**PROBLEM TO WORK ON**
What is the number of lines in the entries that contain the word "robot"? Answer with that figure alone.

**MATERIAL TO PROCESS**
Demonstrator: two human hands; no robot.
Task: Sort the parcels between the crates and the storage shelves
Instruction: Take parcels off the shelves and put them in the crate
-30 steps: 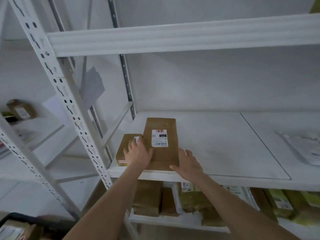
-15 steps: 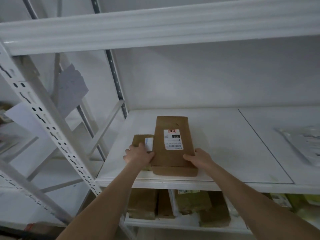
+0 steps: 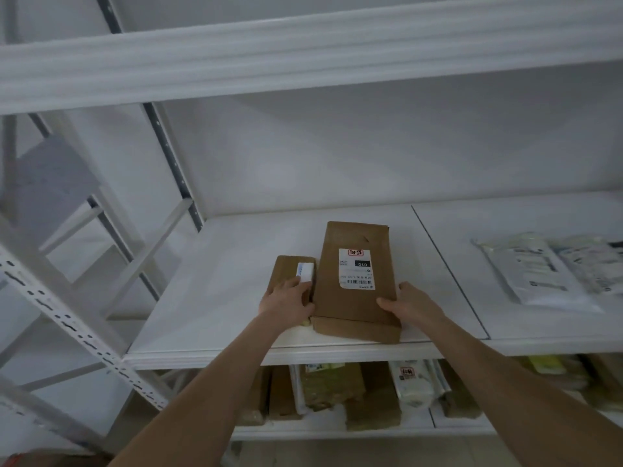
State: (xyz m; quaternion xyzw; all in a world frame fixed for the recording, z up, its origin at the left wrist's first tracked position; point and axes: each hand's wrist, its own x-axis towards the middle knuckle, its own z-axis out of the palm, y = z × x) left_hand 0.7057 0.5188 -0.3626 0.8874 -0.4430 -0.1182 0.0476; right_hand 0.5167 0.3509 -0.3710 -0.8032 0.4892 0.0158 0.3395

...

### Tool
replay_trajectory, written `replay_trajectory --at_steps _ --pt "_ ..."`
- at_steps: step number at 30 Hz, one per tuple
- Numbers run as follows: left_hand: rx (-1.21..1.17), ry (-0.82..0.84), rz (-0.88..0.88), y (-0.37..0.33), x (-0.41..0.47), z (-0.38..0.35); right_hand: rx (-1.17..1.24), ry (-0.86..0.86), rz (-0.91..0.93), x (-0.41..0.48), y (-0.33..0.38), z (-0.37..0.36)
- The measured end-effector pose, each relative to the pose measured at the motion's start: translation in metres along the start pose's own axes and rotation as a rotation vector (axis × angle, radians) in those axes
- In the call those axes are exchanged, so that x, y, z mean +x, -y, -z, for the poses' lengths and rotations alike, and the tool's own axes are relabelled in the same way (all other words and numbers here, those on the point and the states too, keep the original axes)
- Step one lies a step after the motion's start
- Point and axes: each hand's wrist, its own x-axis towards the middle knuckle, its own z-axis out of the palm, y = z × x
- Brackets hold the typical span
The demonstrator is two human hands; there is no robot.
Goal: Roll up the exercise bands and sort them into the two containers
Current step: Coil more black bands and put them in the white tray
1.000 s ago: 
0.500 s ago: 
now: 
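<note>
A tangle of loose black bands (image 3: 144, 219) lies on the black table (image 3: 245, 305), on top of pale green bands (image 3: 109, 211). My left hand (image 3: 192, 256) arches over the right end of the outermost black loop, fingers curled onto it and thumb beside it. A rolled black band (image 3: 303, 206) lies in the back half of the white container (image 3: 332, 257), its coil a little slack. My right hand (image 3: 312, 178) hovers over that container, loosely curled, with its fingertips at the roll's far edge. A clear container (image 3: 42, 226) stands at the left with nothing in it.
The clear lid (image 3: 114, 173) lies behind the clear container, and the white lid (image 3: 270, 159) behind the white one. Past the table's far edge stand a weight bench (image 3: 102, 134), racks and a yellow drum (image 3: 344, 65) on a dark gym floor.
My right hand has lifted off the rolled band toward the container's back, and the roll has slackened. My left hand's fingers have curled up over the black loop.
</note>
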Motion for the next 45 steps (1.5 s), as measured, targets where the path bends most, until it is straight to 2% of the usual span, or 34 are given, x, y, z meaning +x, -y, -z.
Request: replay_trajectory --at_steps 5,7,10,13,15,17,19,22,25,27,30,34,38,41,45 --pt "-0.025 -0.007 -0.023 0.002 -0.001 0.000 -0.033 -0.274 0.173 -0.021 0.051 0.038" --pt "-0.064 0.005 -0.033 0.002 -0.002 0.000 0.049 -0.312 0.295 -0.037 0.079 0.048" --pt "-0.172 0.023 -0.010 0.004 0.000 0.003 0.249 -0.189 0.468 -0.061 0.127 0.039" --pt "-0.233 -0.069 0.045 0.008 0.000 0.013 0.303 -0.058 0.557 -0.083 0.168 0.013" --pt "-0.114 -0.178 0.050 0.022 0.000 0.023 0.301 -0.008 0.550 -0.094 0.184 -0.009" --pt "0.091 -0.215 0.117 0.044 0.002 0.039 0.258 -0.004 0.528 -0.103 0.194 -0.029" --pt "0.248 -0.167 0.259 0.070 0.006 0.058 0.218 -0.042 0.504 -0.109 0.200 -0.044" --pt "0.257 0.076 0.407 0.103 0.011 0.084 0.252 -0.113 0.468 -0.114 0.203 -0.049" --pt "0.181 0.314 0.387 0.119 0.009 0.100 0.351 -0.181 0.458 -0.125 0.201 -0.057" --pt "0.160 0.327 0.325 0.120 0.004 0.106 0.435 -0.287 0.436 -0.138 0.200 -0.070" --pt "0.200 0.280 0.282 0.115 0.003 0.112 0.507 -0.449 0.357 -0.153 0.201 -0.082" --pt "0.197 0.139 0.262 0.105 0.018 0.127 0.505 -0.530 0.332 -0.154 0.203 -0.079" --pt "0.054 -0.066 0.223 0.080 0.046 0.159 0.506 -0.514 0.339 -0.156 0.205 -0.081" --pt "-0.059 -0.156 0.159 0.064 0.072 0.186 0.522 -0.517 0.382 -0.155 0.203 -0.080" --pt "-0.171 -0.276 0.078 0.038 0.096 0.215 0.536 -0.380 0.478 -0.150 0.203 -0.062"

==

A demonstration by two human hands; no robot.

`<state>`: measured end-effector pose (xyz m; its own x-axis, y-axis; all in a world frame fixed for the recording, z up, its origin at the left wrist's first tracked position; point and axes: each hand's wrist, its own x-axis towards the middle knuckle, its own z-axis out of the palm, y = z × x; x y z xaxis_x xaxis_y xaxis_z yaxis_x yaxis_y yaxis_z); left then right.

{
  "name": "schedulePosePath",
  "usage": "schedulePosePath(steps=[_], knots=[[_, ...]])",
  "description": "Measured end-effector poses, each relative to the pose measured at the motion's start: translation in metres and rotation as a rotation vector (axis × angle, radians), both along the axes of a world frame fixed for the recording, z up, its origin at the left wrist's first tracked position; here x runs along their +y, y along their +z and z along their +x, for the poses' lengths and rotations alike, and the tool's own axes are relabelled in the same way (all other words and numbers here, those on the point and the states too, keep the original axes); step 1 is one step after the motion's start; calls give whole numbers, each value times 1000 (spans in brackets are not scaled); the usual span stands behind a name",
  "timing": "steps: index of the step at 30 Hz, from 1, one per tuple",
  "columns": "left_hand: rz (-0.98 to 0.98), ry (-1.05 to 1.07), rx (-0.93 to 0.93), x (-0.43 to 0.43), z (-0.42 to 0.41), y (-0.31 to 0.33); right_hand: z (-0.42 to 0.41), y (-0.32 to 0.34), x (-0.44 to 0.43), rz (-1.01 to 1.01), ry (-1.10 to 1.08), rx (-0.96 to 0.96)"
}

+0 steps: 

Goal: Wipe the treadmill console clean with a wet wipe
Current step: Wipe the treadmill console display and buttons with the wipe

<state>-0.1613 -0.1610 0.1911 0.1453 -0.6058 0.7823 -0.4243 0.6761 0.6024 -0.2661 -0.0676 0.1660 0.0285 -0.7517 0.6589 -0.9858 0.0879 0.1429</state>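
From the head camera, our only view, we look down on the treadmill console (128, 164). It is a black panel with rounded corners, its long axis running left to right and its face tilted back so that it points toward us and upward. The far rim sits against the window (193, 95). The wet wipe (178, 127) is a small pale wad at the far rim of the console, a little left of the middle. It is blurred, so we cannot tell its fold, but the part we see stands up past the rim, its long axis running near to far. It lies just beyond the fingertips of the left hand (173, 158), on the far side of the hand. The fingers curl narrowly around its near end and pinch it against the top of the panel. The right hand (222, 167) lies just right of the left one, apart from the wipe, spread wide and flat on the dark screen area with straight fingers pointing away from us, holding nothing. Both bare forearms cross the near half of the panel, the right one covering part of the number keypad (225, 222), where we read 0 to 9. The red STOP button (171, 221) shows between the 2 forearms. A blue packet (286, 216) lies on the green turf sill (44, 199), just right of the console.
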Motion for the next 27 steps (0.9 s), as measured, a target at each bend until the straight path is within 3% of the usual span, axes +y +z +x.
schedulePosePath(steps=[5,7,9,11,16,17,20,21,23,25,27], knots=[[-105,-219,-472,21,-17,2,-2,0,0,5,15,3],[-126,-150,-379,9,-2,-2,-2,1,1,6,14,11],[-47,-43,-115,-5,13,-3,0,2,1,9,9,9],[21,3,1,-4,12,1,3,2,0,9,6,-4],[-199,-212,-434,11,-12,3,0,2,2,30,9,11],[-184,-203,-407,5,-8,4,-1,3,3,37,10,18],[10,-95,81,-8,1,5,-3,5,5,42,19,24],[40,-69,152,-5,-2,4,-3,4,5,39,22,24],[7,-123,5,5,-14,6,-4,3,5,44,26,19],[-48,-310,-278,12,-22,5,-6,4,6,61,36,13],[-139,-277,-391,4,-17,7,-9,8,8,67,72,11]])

**EXERCISE ANSWER**
3